Idea for libsvn_wc after 1.0 ...

Hello everybody!

[DISCLAIMER: I read the mailing lists, and I looked into the issues. But of 
course something could have escaped me]


As some event I couldn't yet isolate trashed some of my files I once again 
rethought my backup-strategy. I came to the conclusion that instead of 
copying my /home to another disk from time to time I can do better: I should 
versionate my /home, so that I can do a commit on every shutdown and "nothing 
ever will be lost" (TM).

Then I thought about my favourite version control system (svn :-) and found 
that there would be some improvements to be done.

(Please read further, the interesting part comes later)

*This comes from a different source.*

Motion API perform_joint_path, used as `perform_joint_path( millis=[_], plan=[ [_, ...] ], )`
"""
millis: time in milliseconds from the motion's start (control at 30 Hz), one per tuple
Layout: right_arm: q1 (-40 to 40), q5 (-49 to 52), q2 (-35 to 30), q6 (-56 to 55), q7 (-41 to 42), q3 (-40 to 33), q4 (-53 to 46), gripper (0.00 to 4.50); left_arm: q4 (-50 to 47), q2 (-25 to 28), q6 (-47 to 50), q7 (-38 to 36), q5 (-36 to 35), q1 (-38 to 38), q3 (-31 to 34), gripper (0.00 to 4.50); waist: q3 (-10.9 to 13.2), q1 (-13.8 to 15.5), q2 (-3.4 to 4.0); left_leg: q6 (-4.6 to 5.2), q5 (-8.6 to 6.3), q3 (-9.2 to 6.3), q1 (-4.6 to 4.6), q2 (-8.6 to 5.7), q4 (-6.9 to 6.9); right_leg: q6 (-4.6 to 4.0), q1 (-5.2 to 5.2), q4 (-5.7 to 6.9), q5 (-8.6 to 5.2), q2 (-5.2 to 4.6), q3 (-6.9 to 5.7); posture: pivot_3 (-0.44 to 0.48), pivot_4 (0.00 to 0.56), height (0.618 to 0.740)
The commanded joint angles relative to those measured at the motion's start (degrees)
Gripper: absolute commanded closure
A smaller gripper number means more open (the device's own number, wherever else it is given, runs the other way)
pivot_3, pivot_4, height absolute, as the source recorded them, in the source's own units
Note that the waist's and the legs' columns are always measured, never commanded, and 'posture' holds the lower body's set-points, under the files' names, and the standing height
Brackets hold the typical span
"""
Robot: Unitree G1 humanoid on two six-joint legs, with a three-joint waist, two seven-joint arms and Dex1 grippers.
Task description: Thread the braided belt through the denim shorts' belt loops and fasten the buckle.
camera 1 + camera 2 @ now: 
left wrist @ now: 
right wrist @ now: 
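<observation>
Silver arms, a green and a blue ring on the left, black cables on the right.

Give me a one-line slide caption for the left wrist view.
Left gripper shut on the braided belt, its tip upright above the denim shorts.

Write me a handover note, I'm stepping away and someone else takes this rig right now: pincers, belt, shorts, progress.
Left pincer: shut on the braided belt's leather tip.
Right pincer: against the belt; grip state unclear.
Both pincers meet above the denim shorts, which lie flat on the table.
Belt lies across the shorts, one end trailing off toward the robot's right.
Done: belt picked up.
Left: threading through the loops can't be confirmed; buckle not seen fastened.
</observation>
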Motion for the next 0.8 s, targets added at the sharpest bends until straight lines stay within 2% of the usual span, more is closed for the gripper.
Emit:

- First of all, the .svn-directories are a bit distracting. Furthermore, in 
one of my projects my wc has about 100 000 inodes, of which are 78800 in .svn 
directories (ok, I've got properties on nearly every file). So that's a bit 
inefficient. Of course, there are already some issues.
	rethink .svn/ area read-only files and dirs strategy
		http://subversion.tigris.org/issues/show_bug.cgi?id=1294
	Need support for opaque collections/"document bundles" in wo
		http://subversion.tigris.org/issues/show_bug.cgi?id=707

- Next, the text-base files are unnecessary in some cases. If svn is used as a 
backup media, a diff is seldom required. So the space could be saved.
	Store text-base compressed
		http://subversion.tigris.org/issues/show_bug.cgi?id=908

- Furthermore, the performance is sometimes not as it could be.
	performance bad in "svn mv" with whole directories
		ttp://subversion.tigris.org/issues/show_bug.cgi?id=1284


So what's the problem, what's the answer?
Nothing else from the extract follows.